-- WHAT THE EXERCISE ASKS --
Set down exactly, from the records below, the line with "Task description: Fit" through the line with "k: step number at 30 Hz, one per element", and nothing else.

-- DATASET CONTENT --

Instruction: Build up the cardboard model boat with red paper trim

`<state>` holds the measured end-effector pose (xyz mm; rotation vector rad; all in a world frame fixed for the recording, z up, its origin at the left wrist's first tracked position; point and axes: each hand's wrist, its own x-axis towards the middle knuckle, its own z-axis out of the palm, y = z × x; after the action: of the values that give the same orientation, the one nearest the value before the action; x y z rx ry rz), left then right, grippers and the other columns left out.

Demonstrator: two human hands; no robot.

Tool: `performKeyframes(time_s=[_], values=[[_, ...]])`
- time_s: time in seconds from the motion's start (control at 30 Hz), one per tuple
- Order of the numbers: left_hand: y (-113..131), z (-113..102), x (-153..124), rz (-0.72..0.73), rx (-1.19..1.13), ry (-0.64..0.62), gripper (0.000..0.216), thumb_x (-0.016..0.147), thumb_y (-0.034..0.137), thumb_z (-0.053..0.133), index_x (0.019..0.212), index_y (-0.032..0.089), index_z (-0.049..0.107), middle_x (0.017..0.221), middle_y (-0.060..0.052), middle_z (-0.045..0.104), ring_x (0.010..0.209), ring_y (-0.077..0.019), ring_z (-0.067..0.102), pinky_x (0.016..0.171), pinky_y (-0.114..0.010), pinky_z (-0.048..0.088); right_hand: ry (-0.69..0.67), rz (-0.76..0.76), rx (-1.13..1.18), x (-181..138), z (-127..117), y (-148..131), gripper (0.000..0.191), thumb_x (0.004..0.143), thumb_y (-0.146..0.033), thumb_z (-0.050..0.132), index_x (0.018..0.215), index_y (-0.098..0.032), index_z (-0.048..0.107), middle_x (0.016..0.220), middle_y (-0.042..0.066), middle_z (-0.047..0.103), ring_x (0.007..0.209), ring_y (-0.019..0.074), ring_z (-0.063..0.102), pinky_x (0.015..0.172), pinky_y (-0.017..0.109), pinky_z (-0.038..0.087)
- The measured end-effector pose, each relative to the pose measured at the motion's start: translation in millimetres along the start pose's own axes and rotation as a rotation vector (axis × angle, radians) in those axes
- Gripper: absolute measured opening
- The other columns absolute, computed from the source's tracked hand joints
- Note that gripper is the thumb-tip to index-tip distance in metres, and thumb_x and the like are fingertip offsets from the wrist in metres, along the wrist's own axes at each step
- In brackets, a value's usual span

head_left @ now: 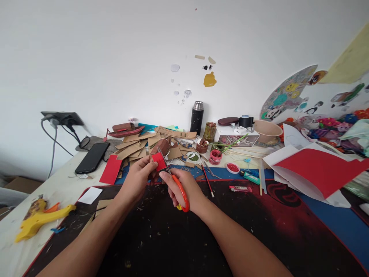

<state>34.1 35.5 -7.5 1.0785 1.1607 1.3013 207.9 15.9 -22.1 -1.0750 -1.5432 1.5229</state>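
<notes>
My left hand point(138, 177) pinches a small red piece of card point(159, 161) above the dark desk mat point(161, 238). My right hand point(184, 188) grips scissors with orange handles point(181, 193); their blades point up and left and meet the edge of the red piece. Both hands hover near the mat's far edge, in front of a heap of brown cardboard scraps point(144, 146).
A yellow glue gun point(40, 219) lies at the left, with a black phone point(92, 157) and a red card point(111, 170) beyond. Open paint pots point(215, 157), a brush point(207, 181), a black flask point(197, 117), a bowl point(268, 130) and a large red sheet point(319, 169) crowd the back and right.
</notes>
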Motion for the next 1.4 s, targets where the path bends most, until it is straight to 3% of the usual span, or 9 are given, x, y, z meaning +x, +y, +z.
performKeyframes(time_s=[0.33,0.57,0.83,1.03,1.2,1.4], values=[[-3.5,0.1,1.9,0.004,-0.001,-0.014,0.034,0.07,0.042,0.086,0.065,0.022,0.059,0.053,0.006,0.052,0.048,-0.0099,0.044,0.046,-0.023,0.036,0.017,-0.011,0.015,1.9,0.1,3.1,0.059,0.098,-0.077,0.071,0.078,-0.025,0.054,0.052,-0.008,0.056,0.032,0.0102,0.052,0.032,0.019,0.037],[-0.7,-1.2,2.8,0.049,0.009,-0.015,0.037,0.072,0.045,0.086,0.068,0.023,0.058,0.054,0.004,0.056,0.05,-0.0117,0.047,0.048,-0.025,0.036,0.113,-0.023,0.062,3.9,-1.4,-1.8,0.061,0.093,-0.082,0.069,0.079,-0.026,0.051,0.051,-0.009,0.055,0.032,0.0099,0.05,0.032,0.019,0.036],[0.7,-4.6,1.6,0.068,0.128,-0.123,0.044,0.078,0.056,0.086,0.073,0.023,0.057,0.059,0.004,0.058,0.052,-0.0127,0.049,0.051,-0.025,0.04,0.142,-0.024,0.182,8.3,-2.6,-1.2,0.059,0.086,-0.078,0.077,0.085,-0.027,0.049,0.054,-0.01,0.057,0.033,0.0106,0.05,0.033,0.02,0.038],[0.0,-4.3,0.5,0.058,0.204,-0.19,0.047,0.083,0.063,0.084,0.077,0.023,0.061,0.063,0.004,0.057,0.054,-0.0131,0.05,0.052,-0.026,0.042,0.151,-0.027,0.138,8.0,-3.4,-1.1,0.052,0.087,-0.069,0.079,0.087,-0.026,0.05,0.053,-0.011,0.055,0.033,0.0108,0.05,0.034,0.02,0.04],[0.7,-6.2,3.4,0.085,0.18,-0.172,0.054,0.083,0.072,0.082,0.078,0.022,0.062,0.065,0.003,0.057,0.057,-0.013,0.049,0.053,-0.025,0.041,0.15,-0.038,0.118,6.6,-3.2,-2.8,0.049,0.088,-0.067,0.077,0.086,-0.027,0.049,0.051,-0.01,0.055,0.033,0.0112,0.05,0.035,0.02,0.04],[0.7,-8.6,5.5,0.109,0.209,-0.157,0.053,0.082,0.069,0.084,0.074,0.022,0.061,0.064,0.003,0.056,0.056,-0.0125,0.048,0.053,-0.025,0.04,0.126,-0.031,0.133,8.3,-2.3,-0.3,0.051,0.087,-0.068,0.078,0.087,-0.027,0.048,0.049,-0.011,0.053,0.033,0.0115,0.049,0.035,0.021,0.04]])
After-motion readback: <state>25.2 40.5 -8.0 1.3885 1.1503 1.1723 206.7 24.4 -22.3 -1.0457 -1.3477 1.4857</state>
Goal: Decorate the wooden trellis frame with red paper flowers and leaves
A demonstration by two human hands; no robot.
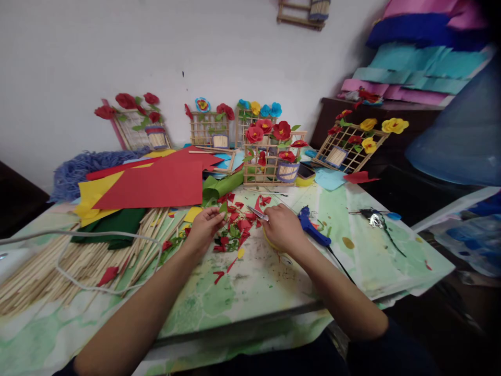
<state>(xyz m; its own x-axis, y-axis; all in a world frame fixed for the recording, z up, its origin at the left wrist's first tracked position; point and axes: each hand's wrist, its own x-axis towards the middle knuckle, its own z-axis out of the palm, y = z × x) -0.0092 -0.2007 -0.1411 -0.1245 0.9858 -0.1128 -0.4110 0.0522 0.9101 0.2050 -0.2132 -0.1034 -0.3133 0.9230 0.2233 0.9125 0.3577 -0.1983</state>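
Note:
My left hand (206,228) pinches a small green paper leaf (223,209) between thumb and fingers, over the middle of the table. Closed around the handles of a pair of scissors (257,212), my right hand (282,225) points the metal blades left toward the leaf, a short gap apart from it. The scissors' handles are mostly hidden by the fingers. Below and between both hands lies a pile of red and green paper scraps (234,233). A blue hot glue gun (313,227) rests just right of my right hand.
Bamboo sticks (78,271) and a white cable (117,290) lie at the left, below red card sheets (156,183). Lattice frames with paper flowers (270,156) stand along the back. The glue gun's black cord (341,265) runs to the front edge.

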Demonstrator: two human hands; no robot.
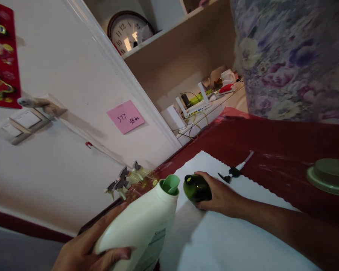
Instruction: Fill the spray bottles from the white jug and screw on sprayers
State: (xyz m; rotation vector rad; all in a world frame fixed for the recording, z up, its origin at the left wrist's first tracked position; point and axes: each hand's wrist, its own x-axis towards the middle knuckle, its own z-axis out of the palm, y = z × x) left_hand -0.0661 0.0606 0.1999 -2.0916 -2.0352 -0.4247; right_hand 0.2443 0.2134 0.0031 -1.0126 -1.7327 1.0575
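Observation:
My left hand (pixel 86 248) grips a large white bottle (pixel 141 226) near its base, tilted so its green pouring spout (pixel 170 184) points at a small dark green bottle (pixel 196 188). My right hand (pixel 219 195) holds that green bottle down on a white paper sheet (pixel 214 241). The spout sits just left of the green bottle's top, close but apart. A black-tipped pump tube (pixel 237 169) lies on the sheet behind my right hand.
Spray bottles with grey triggers (pixel 127 180) stand against the white wall. A red cloth (pixel 271 146) covers the table, with a green lid (pixel 330 175) at right. A flowered cover (pixel 293 56), a white router (pixel 193 105), a clock (pixel 128 32) and a pink note (pixel 125 116) lie beyond.

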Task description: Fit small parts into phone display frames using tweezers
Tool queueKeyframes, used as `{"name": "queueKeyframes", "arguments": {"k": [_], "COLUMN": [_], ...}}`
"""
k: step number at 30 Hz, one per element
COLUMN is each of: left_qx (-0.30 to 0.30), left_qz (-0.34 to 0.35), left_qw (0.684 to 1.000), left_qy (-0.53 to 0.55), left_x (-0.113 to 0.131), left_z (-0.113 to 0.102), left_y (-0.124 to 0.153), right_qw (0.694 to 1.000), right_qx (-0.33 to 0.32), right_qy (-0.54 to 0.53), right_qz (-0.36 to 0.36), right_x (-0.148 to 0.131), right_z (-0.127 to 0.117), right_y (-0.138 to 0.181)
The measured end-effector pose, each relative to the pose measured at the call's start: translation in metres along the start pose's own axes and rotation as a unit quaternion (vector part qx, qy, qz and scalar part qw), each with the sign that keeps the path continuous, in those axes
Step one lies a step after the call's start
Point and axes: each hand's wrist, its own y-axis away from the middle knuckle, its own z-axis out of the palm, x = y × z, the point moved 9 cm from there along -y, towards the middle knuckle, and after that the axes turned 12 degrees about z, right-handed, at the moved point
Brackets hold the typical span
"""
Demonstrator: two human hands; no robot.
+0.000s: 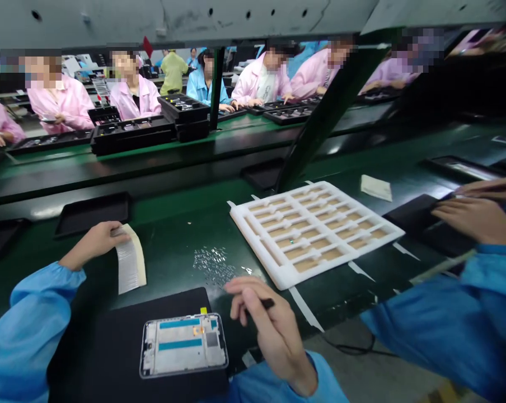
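The open phone (183, 345) lay flat on a black mat (93, 347), its pale inner side up, with two blue strips across it and a yellow tab (203, 310) at its far edge. Behind the phone and to its left, the left hand (95, 243) had its thumb and fingers pinched together on the top of a curved sheet (131, 260), which hung down with its ridged, whitish face showing. Just right of the phone, the right hand (273, 324) was curled, thumb and fingers closed around a dark stick (267, 303); most of the stick was hidden. That hand's fingertips were near a scatter of small shiny bits (214, 264) behind the phone; whether they touched any, I could not tell. Farther behind the phone and to its right was a white slotted tray (343, 260), with a folded cloth (376, 188) beyond it. Well to the phone's right, a co-worker's hands (473, 218) were over something dark. A shallow black tray (92, 214) sat behind the phone to the left, and far beyond the phone, people in pink coats (60, 103) were at another bench.
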Motion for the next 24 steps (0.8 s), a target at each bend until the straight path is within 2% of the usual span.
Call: {"name": "queueKeyframes", "arguments": {"k": [3, 5, 9, 12, 15, 17, 20, 22, 24], "left_qx": [0.055, 0.086, 0.105, 0.123, 0.153, 0.175, 0.189, 0.168, 0.128], "left_qz": [0.002, 0.006, 0.024, 0.040, 0.061, 0.086, 0.110, 0.115, 0.125], "left_qw": [0.997, 0.992, 0.979, 0.967, 0.968, 0.971, 0.973, 0.978, 0.984], "left_qy": [0.063, 0.096, 0.174, 0.219, 0.187, 0.141, 0.076, 0.042, 0.014], "left_x": [0.017, 0.033, 0.067, 0.078, 0.068, 0.055, 0.029, 0.019, 0.022], "left_z": [-0.021, -0.028, -0.024, -0.020, -0.019, -0.018, -0.011, -0.001, 0.012], "left_y": [0.025, 0.048, 0.091, 0.108, 0.113, 0.113, 0.114, 0.117, 0.122], "right_qw": [0.994, 0.987, 0.976, 0.967, 0.952, 0.936, 0.878, 0.834, 0.815], "right_qx": [-0.067, -0.091, -0.090, -0.119, -0.175, -0.168, -0.169, -0.210, -0.244], "right_qy": [0.077, 0.122, 0.200, 0.224, 0.242, 0.295, 0.424, 0.483, 0.499], "right_qz": [-0.040, -0.045, -0.005, -0.022, -0.066, -0.090, -0.144, -0.166, -0.166], "right_x": [-0.016, -0.015, 0.001, 0.003, 0.000, -0.001, 0.002, 0.010, 0.019], "right_z": [0.038, 0.061, 0.091, 0.111, 0.131, 0.138, 0.153, 0.166, 0.174], "right_y": [-0.014, -0.024, -0.050, -0.068, -0.078, -0.081, -0.076, -0.070, -0.067]}}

-- WRITTEN ANSWER --
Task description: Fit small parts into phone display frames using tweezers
Tool queueKeyframes, used as `{"name": "queueKeyframes", "arguments": {"k": [_], "COLUMN": [_], ...}}`
"""
k: step number at 30 Hz, one per element

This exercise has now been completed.